Centro Donna, 10 anni di lotta ai tumori

   

(Il Giornale di Vicenza, 5/09/2010)

L'intervista GRAZIANO MENEGHlNI
Centro Donna, 10 anni di lotta ai tumori . E’ modello nel mondo

Il Centro Donna festeggia ì primi dieci anni aprendo le porte al mondo. La struttura, attiva dal 2000 all'ospedale di Montecchio, fornisce servizi di prevenzione e cura del tumore della mammella e dell'apparato genitale femminile. Il Centro è diventato un punto di riferimento oltre i confini dell'Ulss 5, a livello nazionale e internazionale.
Responsabile dell'unità dipartimentale è il dottor Graziano Meneghini: «il Centro donna - dice - è un contenitore privilegiato della diagnosi precoce sui tumori femminili. Prendiamo totalmente in carico la paziente, dallo screening alla diagnosi alla cura, fino all'inserimento sociale grazie all'importante contributo delle associazioni di volontariato» .
Come avete festeggiato questo importante traguardo? Abbiamo ricevuto due splendidi regali: il terzo bollino rosa da parte dell'Osservatorio nazionale sulla salute della donna, e la notizia che il prossimo anno organizzeremo qui il Convegno nazionale Andos.

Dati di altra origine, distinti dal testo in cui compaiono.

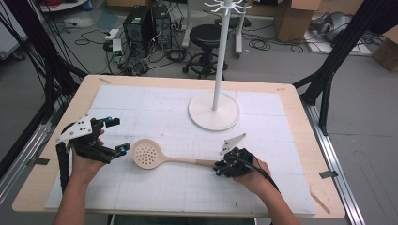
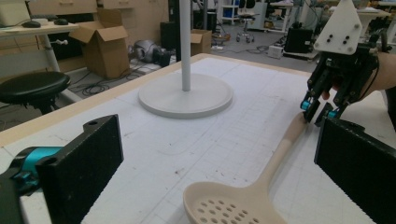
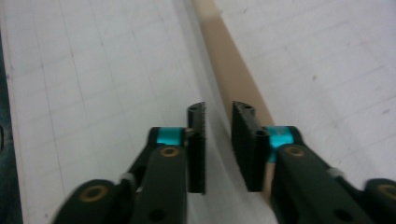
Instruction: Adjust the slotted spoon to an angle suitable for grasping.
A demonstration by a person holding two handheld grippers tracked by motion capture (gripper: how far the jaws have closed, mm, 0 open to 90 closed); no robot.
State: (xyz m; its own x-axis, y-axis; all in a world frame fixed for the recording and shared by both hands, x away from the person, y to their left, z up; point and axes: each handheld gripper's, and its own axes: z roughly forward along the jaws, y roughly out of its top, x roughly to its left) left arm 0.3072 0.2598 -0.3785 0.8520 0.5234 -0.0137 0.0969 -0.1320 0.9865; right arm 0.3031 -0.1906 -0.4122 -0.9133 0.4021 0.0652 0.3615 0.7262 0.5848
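Observation:
A beige slotted spoon (image 1: pixel 146 153) lies flat on the white gridded mat (image 1: pixel 155 101), bowl to the left and handle running right. My left gripper (image 1: pixel 118 135) rests just left of the bowl with its jaws wide apart and nothing between them; in the left gripper view the spoon (image 2: pixel 261 182) lies ahead between its two black pads. My right gripper (image 1: pixel 218 168) sits at the handle's end. In the right gripper view its jaws (image 3: pixel 218 112) stand a narrow gap apart over bare mat, and the handle (image 3: pixel 233 60) passes under the right-hand jaw, not between the pads.
A white stand with a round base (image 1: pixel 213 111) and a tall pole rises at the mat's far middle. The wooden table edge (image 1: pixel 305 140) frames the mat. Beyond the table are a black stool (image 1: pixel 205 35), computers and cardboard boxes.

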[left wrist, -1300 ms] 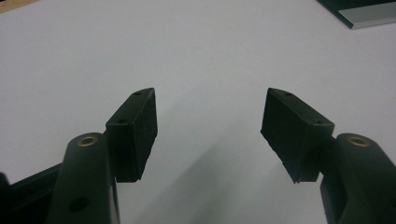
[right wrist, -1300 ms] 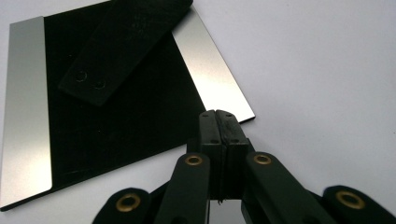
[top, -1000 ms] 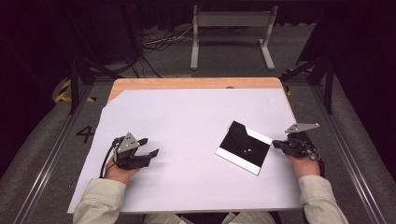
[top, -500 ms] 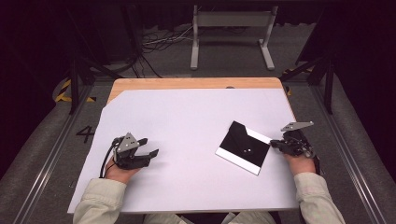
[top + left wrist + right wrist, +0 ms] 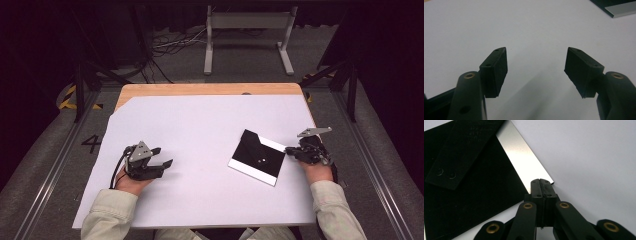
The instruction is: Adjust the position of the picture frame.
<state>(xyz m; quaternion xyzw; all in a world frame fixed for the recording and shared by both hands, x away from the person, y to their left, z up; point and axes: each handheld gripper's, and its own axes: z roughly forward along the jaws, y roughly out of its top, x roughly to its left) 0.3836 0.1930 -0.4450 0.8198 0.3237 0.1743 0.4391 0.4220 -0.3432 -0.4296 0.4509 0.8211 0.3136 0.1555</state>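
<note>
A flat black square pouch (image 5: 255, 156) lies on the white table cover (image 5: 200, 125), right of centre, with a silver metal strip (image 5: 524, 162) showing along its edge. In the right gripper view a black flap (image 5: 461, 152) with two snaps folds over the pouch (image 5: 474, 200). My right gripper (image 5: 288, 149) is shut, and its tips (image 5: 543, 182) rest at the near corner of the silver strip. My left gripper (image 5: 164, 156) lies at the front left, open, with bare white cover between its jaws (image 5: 535, 67). A corner of the strip (image 5: 621, 11) shows far off.
The wooden table edge (image 5: 200, 89) shows beyond the white cover. A grey metal stand (image 5: 247, 30) and loose cables (image 5: 170, 45) are on the floor behind the table. Dark rails (image 5: 350, 80) flank both sides.
My right gripper has edged slightly left, closer to the pouch's right corner. The left gripper has stayed where it was.
</note>
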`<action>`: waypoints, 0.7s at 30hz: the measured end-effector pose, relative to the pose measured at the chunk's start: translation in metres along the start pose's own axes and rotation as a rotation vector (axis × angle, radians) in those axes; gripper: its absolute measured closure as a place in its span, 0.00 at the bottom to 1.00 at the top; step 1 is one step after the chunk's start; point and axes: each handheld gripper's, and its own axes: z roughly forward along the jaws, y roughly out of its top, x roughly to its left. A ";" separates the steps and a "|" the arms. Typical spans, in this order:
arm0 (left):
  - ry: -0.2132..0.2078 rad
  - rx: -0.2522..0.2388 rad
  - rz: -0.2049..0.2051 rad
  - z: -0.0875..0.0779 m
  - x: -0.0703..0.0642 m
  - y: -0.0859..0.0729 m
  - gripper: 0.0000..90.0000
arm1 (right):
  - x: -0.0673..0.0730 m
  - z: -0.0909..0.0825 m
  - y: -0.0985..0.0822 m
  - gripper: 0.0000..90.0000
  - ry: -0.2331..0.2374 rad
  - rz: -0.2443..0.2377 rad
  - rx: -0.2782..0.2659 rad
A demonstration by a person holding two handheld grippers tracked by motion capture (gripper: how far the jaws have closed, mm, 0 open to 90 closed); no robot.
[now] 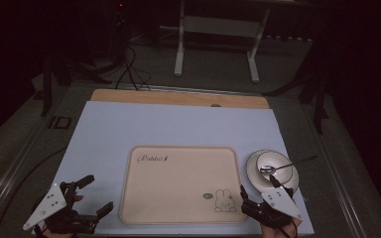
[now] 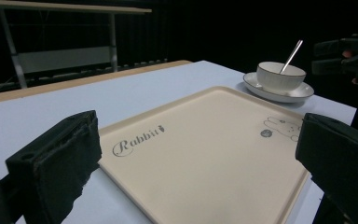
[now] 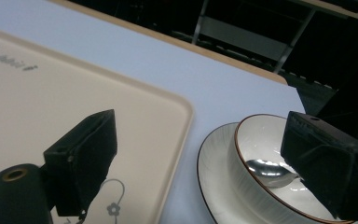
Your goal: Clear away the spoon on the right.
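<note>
- The left gripper [image 1: 95, 195] is seen at the tabletop's near left corner, its black padded jaws spread wide with nothing held between them; in the left gripper view the tray's left rim lies beyond the gap.
- The right gripper [image 1: 258, 192] is held at the near right corner, jaws likewise wide apart and empty; in the right gripper view one jaw is seen over the tray's corner and the other over the bowl's rim.
- A cream tray [image 1: 178, 213], rectangular with rounded corners and a raised lip, is laid flat at centre; "Rabbit" lettering is printed at its 10 o'clock and a rabbit drawing at its 5 o'clock.
- At the tray's 3 o'clock, just beside it, a glossy white bowl [image 1: 269, 163] with a thin dark rim is set on a matching saucer [image 1: 286, 184]; a metal spoon [image 1: 278, 168] is leaned inside.
- The tabletop [image 1: 129, 124] is covered pale blue-white, with bare open surface toward 12 o'clock and a wooden strip along the far edge.
</note>
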 end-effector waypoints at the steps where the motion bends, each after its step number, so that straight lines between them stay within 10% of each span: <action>1: 0.000 0.000 0.000 0.000 0.000 0.000 0.00 | 0.000 0.000 0.000 0.12 0.000 0.000 0.000; 21: 0.005 -0.001 0.011 -0.002 -0.002 0.000 0.00 | 0.004 -0.019 0.018 0.12 0.119 -0.038 -0.053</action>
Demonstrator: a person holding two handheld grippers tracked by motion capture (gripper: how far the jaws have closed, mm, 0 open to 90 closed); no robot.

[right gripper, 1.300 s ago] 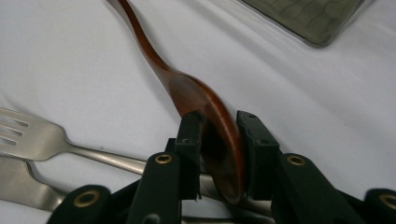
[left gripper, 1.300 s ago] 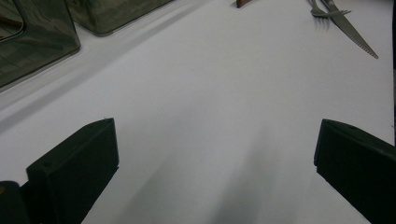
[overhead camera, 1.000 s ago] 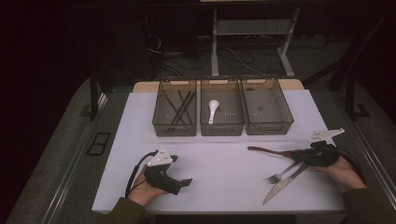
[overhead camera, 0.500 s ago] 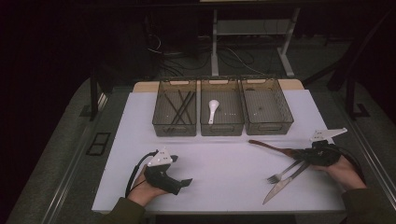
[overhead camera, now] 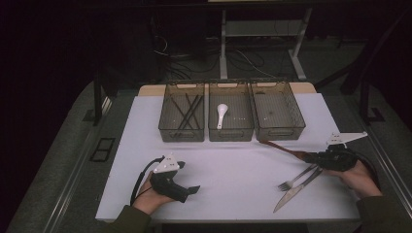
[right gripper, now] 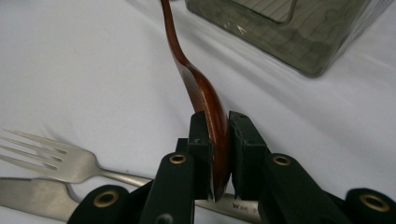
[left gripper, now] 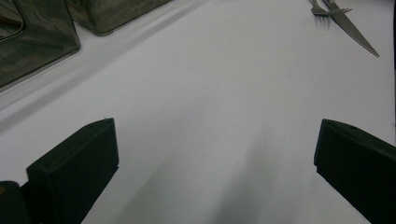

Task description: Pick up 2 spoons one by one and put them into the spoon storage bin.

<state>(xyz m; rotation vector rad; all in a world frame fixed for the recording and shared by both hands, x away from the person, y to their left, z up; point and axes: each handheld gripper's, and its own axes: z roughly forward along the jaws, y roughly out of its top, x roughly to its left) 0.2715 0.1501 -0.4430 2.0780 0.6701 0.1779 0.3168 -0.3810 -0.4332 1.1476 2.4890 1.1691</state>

Non occorre abitare nei grandi centri per essere all'avanguardia, c'è anche la provincia che funziona e funziona bene. Stiamo tranquillamente al livello dei migliori centri nazionali. Ciò anche grazie al supporto dell'amministrazione sanitaria che ci ha permesso di crescere.
Questa unità è unica nel Veneto.
Vero, molte donne vengono anche da altre province e da fuori regione. Un obiettivo a cui stiamo lavorando, insieme ai colleghi dell'associazione nazionale senologi chirurghi, è che nascano altri centri che si prendano cura della paziente a 360 gradi.
In che senso?
Prima era la donna ad andare dai vari medici, noi invece abbiamo creato una squadra di specialisti di vari settori: chirurghi senologi e plastici, ginecologi, patologi, radiologi, oncologi, radioterapisti, fisiatri, specialisti in genetica, anatomopatologi e psicologi.

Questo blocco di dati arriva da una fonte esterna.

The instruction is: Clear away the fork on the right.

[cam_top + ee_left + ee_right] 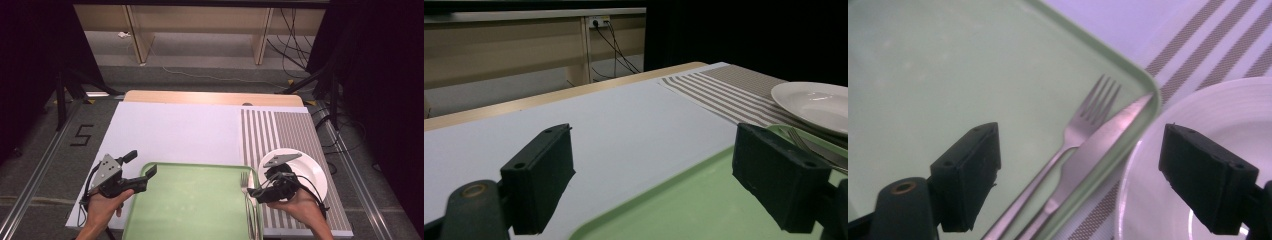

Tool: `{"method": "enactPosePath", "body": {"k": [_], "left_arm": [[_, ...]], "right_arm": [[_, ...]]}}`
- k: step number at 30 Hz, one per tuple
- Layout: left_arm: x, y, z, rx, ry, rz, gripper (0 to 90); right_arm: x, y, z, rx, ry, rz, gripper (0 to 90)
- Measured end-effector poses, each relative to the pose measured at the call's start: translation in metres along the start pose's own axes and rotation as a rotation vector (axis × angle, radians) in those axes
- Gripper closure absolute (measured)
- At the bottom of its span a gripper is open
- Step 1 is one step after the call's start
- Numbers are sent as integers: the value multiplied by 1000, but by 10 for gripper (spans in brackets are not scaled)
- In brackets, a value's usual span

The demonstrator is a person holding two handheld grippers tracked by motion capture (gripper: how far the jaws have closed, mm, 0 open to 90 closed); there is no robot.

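High view – cutlery: the fork point(245, 192) lies inside the right edge of the green tray point(190, 200), handle toward the person, tines pointing away; a knife cannot be made out here.
High view – right gripper point(256, 192): it hovers just beside the fork, over the tray's right rim, with the white plate point(312, 167) on the striped mat point(280, 135) behind it; this is the nearer hand by far.
High view – left gripper point(145, 172): at the tray's far left corner, well apart from the cutlery.
Left gripper view – state: jaws wide apart, nothing between them; one stands over the white sheet point(624, 120), the other over the tray point(684, 205).
Left gripper view – cutlery: the fork point(796, 137) lies far off beside the plate point(819, 105).
Right gripper view – state: jaws spread to their widest, holding nothing.
Right gripper view – relation: fork point(1073, 135) and knife point(1098, 142) lie side by side, touching, their long axes running up between the jaws, slanted toward the tray point(948, 75) corner; the knife rests against the rim, its tip near the plate point(1208, 125).
Judgement: a pick-up probably needs the right gripper lowered astride the handles, across that axis.
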State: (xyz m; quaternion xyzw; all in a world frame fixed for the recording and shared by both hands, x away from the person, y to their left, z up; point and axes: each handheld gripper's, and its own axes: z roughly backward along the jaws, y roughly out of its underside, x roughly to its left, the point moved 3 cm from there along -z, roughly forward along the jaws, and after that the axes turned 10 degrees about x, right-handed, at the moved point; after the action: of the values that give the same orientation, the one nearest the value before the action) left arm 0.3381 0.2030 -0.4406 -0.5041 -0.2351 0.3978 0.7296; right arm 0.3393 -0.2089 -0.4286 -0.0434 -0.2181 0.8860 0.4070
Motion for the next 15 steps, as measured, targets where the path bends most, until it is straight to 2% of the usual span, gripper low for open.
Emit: {"method": "enactPosePath", "body": {"k": [2,4,15], "left_arm": [[0,0,0,0,0,0,163],[0,0,-1,-7,4,1,163],[1,0,-1,0,-3,8,163]], "right_arm": [[-6,1,2,-21,26,-1,180],[-11,3,6,-26,13,-22,180],[-39,15,19,-75,49,-97,179]]}}
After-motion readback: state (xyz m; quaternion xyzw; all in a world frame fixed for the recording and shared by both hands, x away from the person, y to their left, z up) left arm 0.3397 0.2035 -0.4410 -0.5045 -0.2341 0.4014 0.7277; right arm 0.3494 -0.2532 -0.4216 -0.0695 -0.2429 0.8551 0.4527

Come un'orchestra: per fare una buona musica occorre lavorare tutti insieme. E per insieme intendo anche il corpo infermieristico e le associazioni di volontariato.
Privilegiate anche la comunicazione.
Parlare con la paziente è fondamentale. Quando si dà la notizia del tumore è sempre uno shock. Ma chi è colpito da cancro deve essere a conoscenza di tutti i tipi di cura, di tutte le possibilità che ha Le informiamo che avranno una terapia personalizzata studiata appositamente dalla squadra di specialisti e le incoraggiamo. Devono sapere che avranno molte battaglie da combattere per vincere la guerra ma potranno vincere la malattia.

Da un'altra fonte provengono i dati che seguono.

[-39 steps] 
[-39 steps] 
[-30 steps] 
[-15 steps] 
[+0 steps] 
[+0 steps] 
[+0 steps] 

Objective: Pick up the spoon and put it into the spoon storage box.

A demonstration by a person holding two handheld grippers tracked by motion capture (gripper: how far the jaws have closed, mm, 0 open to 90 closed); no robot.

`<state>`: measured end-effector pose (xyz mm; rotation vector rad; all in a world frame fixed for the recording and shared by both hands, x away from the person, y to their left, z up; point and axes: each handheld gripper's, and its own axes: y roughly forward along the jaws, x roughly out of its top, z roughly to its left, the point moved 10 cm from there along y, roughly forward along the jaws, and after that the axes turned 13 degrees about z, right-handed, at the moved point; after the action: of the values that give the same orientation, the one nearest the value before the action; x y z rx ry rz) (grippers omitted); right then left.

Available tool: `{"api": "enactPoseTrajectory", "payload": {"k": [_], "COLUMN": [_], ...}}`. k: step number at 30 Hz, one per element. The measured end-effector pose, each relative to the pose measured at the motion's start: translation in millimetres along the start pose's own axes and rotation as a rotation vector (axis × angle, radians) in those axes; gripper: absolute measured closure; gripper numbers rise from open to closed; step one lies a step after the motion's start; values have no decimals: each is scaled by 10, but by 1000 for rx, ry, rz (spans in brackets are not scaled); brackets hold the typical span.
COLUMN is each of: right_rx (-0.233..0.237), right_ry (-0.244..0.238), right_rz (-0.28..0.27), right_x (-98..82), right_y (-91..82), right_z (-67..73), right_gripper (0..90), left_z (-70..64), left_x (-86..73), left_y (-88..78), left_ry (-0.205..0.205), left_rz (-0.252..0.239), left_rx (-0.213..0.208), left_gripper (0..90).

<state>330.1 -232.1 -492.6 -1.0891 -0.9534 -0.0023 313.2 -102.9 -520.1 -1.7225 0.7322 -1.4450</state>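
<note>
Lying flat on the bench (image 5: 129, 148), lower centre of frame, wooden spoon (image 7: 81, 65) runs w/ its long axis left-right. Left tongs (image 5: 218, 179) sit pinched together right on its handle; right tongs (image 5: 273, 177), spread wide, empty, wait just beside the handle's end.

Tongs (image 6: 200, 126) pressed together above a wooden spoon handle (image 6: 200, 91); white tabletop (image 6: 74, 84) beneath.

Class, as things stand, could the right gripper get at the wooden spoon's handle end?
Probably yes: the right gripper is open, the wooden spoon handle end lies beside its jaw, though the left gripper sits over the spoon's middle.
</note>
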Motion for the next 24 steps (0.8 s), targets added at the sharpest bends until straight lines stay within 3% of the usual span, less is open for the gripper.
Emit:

Nella squadra ci sono anche i chirurghi plastici abbiamo “preso in prestito” alcune tecniche di chirurgia plastica e le abbiamo applicate alla cura del tumore alla mammella. Si può ottenere un buon risultato estetico anche quando si renda necessario rimuovere tutta la ghiandola mammaria. Per essere sempre aggiornati abbiamo anche organizzato convegni internazionali. Ad ottobre verrà ad operare un chirurgo esperto in microchirugia, Thomas Schoeller.
Quale è la tecnica migliore?
La miglior cura è e rimarrà sempre la prevenzione e il controllo precoce. Grazie a ciò si ha una riduzione della mortalità dal 20 al 40 %.
Quali sono le prossime sfide del Centro Donna?
Aspettiamo che venga testata la radioterapia interoperatoria, è questa la nostra sfida del futuro.
L’attività - Diecimila le pazienti ogni anno Sono diecimila le donne nel territorio dell'Ulss5 che ogni anno si recano al Centro Donna di Montecchio. La struttura fra le prime in Italia è dotata di ambulatori seno logici ed ostetrici- ginecologici attrezzati e dedicati, muniti di ecografi ad alta frequenza. Sono attivi servizi ambulatoriali di ginecologia, ostetricia ed ambulatori di screening citologico. L'attività chirurgica dispone di una sezione di "day surgery" e sale operatorie dedicate a Montecchio, sale operatorie e degenza per la chirurgia mammaria maggiore e ginecologica ad Arzignano. Lo staff medico ed infermieristico formano un gruppo di lavoro in continuo aggiornamento. Sempre a Montecchio è attiva l'Andos - Ovest Vicentino [Associazione Nazionale Donne Operate al Seno) che collabora con il Centro Donna a supporto di chi si confronta con l'esperienza dei tumori al seno. L'associazione offre molti servizi tra sostegno psicologico e ginnastica. A.F.